Le pacte de 2015, connu sous son acronyme anglais JCPOA, offre à l’Iran un allègement des sanctions internationales en échange de garanties permettant d’assurer que Téhéran ne se dotera pas de l’arme atomique, un objectif que la République islamique a toujours nié poursuivre.
Mais à la suite du retrait des Etats-Unis du JCPOA en 2018, sous l’impulsion de Donald Trump, et du rétablissement des sanctions américaines qui étouffent son économie, Téhéran s’est progressivement affranchi de ses obligations.
Principale mesure de ce désengagement, Téhéran avait enclenché en janvier 2021 le processus destiné à produire de l’uranium enrichi à 20% dans l’usine de Fordo.
Puis en avril 2021, l’Iran avait annoncé avoir commencé à produire de l’uranium enrichi à 60% sur le site de Natanz (centre), se rapprochant du seuil des 90%.
Dimanche, l’Iran a annoncé avoir pris des mesures de rétorsion contre l’AIEA à la suite d’une résolution critiquant le manque de coopération de Téhéran, présentée par les Etats-Unis et trois pays européens (Royaume-Uni, France et Allemagne).
Cette résolution votée jeudi dernier par le Conseil des gouverneurs de l’agence onusienne est la deuxième cette année, après celle de juin. La Russie et la Chine avaient voté contre.
Le motif de discorde à l’origine des deux résolutions est le même: l’absence de réponses “techniquement crédibles” de Téhéran concernant des traces d’uranium enrichi retrouvées sur trois sites non déclarés.
Deuxième action
Ce dossier est un des principaux points sur lesquels butent les négociations démarrées en avril 2021 à Vienne pour ranimer l’accord de 2015.
Après des signaux positifs en août, les pourparlers sont désormais au point mort.
Téhéran réclame en effet une clôture de l’enquête de l’AIEA pour parvenir à un compromis avec ses interlocuteurs directs (Allemagne, France, Grande-Bretagne, Chine et Russie), tandis que les Etats-Unis y participent indirectement.
Fin octobre, le chef de la diplomatie américaine, Antony Blinken, avait dit avoir peu d’espoir quant à une issue rapide des discussions.
L’Iran avait annoncé dimanche que les mesures de rétorsion avaient été mises en oeuvre le jour même “en présence d’inspecteurs de l’AIEA” sur les sites de Natanz et Fordo.
“Dans une deuxième action en réponse à la résolution, l’Iran a injecté du gaz dans deux autres cascades (de centrifugeuses) IR-2m et IR-4 sur le site de Natanz”, a indiqué mardi l’agence Isna.
Dans un rapport consulté par l’AFP, l’AIEA fait état de stocks d’uranium enrichi accumulés de 3.673,7 kgs à la date du 22 octobre, un total inférieur de 267,2 kgs comparé au mois d’août mais bien supérieur au plafond de 202,8 kilos auquel la République islamique s’était engagée en 2015.

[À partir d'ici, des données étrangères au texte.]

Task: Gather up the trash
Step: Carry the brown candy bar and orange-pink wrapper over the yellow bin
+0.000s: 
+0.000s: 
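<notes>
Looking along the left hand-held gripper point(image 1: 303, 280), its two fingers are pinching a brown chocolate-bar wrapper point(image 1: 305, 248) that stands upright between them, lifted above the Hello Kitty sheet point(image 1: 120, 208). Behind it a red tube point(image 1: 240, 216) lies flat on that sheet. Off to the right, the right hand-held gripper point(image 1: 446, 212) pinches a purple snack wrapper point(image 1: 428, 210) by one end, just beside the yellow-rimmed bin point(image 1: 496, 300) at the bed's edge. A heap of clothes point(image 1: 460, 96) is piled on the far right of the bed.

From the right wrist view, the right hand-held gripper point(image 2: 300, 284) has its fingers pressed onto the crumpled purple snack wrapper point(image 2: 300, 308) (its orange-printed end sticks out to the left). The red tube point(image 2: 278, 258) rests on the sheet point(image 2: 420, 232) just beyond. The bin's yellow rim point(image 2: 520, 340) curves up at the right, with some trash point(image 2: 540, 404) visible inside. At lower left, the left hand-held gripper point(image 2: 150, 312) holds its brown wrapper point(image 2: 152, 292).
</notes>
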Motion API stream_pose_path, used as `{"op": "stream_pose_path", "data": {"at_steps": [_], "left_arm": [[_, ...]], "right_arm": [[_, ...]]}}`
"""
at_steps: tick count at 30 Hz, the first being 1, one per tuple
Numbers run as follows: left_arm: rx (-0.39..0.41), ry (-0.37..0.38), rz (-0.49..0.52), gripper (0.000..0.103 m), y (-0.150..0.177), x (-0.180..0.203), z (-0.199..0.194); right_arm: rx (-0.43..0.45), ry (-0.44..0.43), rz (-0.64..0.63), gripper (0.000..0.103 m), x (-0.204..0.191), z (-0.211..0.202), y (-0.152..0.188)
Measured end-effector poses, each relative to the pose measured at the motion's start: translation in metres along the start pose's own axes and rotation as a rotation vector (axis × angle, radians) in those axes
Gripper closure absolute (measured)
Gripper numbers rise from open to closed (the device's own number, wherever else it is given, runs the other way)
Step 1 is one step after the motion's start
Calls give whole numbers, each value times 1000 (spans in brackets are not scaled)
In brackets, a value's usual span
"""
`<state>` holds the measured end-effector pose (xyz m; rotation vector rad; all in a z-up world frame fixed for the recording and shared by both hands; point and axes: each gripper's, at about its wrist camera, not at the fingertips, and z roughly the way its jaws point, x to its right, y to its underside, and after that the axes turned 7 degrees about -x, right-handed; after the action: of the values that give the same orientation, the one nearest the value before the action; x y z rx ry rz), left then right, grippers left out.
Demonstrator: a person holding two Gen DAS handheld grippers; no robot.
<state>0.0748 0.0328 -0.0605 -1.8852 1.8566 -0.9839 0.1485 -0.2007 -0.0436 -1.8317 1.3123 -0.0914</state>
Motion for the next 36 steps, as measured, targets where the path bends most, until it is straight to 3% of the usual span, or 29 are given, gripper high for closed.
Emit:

Surtout, l’Iran enrichit toujours plus à des niveaux élevés, loin de la limite fixée à 3,67%: il dispose ainsi de 386,4 kgs à 20% (contre 331,9 kgs auparavant) et de 62,3 kgs à 60% (contre 55,6 kgs).

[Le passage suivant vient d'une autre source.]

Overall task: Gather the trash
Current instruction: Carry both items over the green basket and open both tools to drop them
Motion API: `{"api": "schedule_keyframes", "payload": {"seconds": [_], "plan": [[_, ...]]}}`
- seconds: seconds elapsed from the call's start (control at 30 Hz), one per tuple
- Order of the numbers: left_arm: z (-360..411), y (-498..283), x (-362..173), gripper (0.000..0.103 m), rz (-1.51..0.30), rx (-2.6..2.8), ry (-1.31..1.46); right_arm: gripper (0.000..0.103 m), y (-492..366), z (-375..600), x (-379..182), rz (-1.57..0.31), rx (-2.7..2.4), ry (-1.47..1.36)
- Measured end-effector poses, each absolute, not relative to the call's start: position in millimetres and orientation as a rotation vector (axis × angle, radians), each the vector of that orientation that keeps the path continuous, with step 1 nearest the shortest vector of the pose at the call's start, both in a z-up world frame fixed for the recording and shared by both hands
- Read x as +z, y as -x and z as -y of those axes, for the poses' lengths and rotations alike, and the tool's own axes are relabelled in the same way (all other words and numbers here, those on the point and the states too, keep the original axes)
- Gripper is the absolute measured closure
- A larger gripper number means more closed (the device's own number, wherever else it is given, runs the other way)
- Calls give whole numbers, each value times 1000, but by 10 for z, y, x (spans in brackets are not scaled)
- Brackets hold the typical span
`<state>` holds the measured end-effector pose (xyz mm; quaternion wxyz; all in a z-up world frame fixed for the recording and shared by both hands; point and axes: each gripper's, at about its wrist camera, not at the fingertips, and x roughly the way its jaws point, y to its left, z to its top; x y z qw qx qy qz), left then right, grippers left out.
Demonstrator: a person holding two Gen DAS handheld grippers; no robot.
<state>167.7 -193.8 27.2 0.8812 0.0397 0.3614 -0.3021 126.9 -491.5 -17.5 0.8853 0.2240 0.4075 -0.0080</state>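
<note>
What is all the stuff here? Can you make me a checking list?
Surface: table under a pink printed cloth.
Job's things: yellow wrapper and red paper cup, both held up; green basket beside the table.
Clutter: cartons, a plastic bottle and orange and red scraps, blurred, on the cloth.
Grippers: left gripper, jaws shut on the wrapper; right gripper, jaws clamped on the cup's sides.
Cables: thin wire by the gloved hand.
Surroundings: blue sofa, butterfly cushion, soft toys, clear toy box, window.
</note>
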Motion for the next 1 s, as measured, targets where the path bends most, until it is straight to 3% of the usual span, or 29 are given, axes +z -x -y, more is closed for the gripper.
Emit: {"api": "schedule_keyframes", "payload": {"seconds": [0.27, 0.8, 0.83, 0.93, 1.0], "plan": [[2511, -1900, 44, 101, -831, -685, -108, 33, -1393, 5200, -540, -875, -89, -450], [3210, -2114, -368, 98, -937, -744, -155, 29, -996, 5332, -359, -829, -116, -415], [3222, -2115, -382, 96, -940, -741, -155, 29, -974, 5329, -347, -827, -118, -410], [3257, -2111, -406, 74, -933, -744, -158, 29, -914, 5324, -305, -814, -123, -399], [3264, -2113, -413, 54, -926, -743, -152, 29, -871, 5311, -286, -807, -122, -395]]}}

Cette montée en puissance se produit en outre alors que l’AIEA est confrontée à une nette restriction de ses inspections.
Une reprise du dialogue semble d’autant plus difficile que l’Iran est secoué par une contestation populaire depuis la mort le 16 septembre d’une jeune femme de 22 ans, Mahsa Amini, décédée après son arrestation par la police des moeurs.